To do:
Each line below from the one containing "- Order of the" through the one containing "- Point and" is to be given again exactly, and no line outside that span.

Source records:
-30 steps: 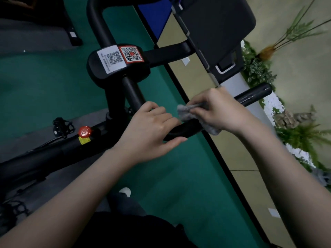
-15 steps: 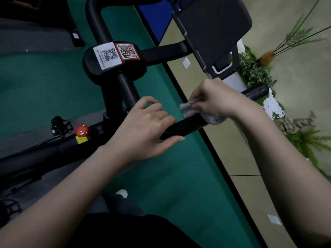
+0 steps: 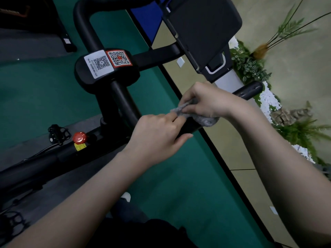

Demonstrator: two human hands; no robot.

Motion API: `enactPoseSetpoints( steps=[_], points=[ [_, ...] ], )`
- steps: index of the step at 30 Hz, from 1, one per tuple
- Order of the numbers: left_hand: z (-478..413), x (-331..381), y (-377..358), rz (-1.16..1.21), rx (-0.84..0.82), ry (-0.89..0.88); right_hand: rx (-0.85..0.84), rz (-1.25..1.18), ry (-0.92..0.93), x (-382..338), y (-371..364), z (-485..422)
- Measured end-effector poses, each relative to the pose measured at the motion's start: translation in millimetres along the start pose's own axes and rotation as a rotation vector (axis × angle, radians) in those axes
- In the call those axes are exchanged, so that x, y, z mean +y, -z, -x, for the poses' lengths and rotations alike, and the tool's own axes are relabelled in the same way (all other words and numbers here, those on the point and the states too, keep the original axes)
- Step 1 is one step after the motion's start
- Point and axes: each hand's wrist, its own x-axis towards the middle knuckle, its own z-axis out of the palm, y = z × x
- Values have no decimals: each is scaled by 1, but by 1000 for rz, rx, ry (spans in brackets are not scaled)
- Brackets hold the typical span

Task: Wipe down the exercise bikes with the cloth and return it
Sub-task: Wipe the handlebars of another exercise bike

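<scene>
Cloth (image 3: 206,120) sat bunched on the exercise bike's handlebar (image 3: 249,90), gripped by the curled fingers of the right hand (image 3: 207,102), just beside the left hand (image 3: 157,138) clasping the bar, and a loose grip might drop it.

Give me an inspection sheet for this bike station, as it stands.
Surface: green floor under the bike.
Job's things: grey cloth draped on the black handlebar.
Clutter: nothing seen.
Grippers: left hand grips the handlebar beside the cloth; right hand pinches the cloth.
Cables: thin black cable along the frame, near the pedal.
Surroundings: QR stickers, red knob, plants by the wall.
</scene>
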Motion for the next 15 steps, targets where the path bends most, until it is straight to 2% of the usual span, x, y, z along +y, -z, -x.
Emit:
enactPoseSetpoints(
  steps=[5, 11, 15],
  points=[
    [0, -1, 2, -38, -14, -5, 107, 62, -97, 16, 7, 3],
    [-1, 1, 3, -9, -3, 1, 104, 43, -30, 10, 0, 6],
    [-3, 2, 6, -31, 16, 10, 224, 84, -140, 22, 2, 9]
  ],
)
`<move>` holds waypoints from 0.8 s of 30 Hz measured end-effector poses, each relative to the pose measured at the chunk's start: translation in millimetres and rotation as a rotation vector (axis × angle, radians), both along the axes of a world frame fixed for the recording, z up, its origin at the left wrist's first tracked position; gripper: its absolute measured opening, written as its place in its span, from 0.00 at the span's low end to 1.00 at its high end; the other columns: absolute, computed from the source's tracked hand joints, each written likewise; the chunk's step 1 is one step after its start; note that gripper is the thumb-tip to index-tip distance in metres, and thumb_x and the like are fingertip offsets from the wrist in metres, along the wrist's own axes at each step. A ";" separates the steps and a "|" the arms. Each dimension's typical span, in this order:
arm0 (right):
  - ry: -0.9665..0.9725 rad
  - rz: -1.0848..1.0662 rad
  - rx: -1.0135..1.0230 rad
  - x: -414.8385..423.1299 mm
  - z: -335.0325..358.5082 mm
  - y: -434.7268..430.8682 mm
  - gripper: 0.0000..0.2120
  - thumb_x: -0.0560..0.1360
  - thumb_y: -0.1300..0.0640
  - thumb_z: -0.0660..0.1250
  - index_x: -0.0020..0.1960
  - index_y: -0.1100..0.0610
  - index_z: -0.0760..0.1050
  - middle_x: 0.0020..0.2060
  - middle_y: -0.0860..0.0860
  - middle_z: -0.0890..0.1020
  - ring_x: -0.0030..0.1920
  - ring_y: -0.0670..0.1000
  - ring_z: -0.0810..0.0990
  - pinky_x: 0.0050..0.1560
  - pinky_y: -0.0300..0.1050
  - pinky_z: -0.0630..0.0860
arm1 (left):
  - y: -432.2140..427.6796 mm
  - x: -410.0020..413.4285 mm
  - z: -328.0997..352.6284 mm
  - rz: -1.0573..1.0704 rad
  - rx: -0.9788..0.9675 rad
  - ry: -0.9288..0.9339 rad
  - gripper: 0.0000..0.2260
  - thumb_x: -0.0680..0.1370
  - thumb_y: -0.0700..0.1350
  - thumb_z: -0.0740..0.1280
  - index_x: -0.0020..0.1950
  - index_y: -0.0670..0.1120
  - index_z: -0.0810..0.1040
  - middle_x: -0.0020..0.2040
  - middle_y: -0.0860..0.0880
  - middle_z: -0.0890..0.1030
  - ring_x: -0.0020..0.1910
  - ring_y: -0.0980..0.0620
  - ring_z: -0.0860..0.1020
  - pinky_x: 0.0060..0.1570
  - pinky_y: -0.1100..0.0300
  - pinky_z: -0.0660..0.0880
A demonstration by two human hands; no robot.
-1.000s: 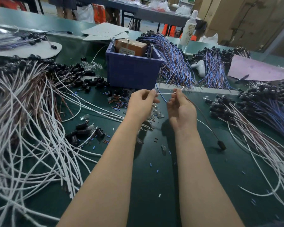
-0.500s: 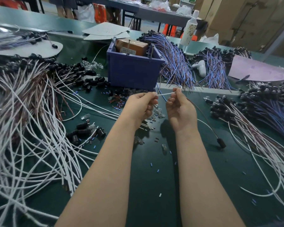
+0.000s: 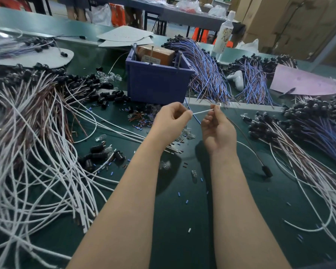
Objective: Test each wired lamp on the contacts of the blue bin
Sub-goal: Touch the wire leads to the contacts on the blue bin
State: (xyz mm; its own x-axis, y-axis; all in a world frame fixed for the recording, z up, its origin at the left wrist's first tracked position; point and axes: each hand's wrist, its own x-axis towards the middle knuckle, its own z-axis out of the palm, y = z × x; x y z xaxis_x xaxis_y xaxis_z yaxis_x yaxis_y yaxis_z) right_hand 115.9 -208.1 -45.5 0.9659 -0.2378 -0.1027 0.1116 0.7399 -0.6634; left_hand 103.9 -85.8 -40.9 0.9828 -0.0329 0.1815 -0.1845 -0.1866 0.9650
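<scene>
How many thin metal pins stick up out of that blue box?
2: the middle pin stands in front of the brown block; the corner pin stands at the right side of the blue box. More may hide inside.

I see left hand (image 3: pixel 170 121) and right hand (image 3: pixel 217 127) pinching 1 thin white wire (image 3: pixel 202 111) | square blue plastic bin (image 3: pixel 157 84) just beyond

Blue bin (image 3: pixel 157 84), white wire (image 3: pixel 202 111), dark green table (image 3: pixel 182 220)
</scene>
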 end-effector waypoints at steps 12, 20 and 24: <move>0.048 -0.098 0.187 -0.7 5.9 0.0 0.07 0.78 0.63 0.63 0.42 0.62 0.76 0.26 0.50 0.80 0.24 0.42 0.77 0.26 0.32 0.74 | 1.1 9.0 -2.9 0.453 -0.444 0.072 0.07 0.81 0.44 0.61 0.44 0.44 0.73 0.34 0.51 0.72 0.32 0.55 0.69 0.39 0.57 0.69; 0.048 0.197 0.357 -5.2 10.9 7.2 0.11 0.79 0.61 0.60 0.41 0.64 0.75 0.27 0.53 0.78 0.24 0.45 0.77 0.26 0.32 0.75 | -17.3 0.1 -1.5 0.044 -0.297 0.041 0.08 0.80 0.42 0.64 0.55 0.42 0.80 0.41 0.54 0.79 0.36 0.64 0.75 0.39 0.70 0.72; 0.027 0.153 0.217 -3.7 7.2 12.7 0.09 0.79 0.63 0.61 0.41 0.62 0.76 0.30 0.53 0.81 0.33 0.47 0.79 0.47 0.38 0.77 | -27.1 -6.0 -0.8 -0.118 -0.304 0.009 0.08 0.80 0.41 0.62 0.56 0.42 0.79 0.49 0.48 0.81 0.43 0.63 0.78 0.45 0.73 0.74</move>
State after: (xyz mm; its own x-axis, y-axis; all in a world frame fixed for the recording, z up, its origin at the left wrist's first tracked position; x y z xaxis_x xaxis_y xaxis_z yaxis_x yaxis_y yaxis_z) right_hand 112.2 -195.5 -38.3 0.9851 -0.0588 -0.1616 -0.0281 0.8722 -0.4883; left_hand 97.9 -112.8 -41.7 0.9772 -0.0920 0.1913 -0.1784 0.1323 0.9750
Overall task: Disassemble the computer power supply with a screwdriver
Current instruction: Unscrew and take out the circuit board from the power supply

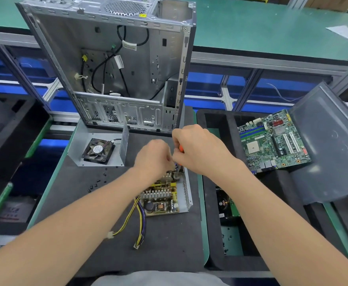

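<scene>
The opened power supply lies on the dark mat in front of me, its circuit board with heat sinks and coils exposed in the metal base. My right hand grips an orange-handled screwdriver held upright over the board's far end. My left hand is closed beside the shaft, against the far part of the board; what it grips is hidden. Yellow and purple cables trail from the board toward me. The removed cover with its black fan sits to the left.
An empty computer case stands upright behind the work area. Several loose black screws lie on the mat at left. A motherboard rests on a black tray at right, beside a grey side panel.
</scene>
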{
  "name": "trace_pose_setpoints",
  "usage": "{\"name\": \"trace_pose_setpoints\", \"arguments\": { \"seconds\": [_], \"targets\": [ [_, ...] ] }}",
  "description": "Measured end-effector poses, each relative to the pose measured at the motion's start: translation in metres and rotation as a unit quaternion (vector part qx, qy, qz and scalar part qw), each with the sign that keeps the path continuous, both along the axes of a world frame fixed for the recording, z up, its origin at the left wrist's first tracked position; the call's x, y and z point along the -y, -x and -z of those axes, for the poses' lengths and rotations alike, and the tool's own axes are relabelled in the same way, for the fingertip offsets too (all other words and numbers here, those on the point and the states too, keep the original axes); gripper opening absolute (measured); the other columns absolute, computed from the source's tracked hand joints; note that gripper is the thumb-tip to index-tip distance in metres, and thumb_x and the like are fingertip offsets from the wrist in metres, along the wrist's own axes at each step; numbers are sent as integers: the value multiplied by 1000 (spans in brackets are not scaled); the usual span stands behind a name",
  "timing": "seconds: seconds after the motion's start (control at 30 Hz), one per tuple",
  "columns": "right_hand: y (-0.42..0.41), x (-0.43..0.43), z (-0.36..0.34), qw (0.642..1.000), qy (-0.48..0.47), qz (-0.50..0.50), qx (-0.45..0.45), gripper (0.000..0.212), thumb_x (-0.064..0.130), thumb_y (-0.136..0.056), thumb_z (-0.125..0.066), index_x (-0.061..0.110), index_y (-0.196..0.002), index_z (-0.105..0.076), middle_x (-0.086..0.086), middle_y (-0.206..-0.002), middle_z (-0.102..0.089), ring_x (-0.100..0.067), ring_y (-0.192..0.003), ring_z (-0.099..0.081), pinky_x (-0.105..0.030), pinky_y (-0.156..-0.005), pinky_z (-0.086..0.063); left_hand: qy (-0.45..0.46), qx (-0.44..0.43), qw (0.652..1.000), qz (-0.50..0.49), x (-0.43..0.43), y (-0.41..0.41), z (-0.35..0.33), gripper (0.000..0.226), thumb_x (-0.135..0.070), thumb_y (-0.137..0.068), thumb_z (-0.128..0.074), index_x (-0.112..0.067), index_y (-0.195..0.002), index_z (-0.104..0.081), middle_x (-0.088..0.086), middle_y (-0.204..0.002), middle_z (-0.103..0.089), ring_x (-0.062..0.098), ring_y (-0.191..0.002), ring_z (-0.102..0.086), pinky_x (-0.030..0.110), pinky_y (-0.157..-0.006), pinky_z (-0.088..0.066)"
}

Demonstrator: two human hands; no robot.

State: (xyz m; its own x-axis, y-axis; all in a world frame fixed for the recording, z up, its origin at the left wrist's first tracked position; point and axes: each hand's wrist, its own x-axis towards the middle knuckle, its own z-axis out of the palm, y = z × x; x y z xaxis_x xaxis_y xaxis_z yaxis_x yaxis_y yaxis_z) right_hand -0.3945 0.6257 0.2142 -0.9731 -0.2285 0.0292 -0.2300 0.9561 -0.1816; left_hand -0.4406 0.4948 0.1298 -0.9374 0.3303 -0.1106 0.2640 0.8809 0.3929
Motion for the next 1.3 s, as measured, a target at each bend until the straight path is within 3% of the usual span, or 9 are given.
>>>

Result:
- Order of the numbers: left_hand: z (-478..413), x (-331..381), y (-377..358), rz (-1.16..1.21), rx (-0.84..0.82), ry (-0.89..0.88); right_hand: rx (-0.85..0.84), rz (-1.25..1.18), ry (-0.92..0.93), x (-382..338), y (-371..364), z (-485..422)
- Measured end-effector poses, each relative to the pose measured at the motion's start: translation in millimetres along the start pose's own axes and rotation as a rotation vector (axis × angle, radians) in those axes
- In the call those axes are exchanged, so that x, y, z mean +y, -z, -x, for the poses' lengths and rotations alike, and the tool's own axes are relabelled in the same way (all other words and numbers here, those on the point and the states too, keep the original axes)
- Step 1 is one step after the motion's start
- Point and axes: each hand's wrist, its own x-axis towards the middle knuckle, its own z-axis out of the palm, y = z × x

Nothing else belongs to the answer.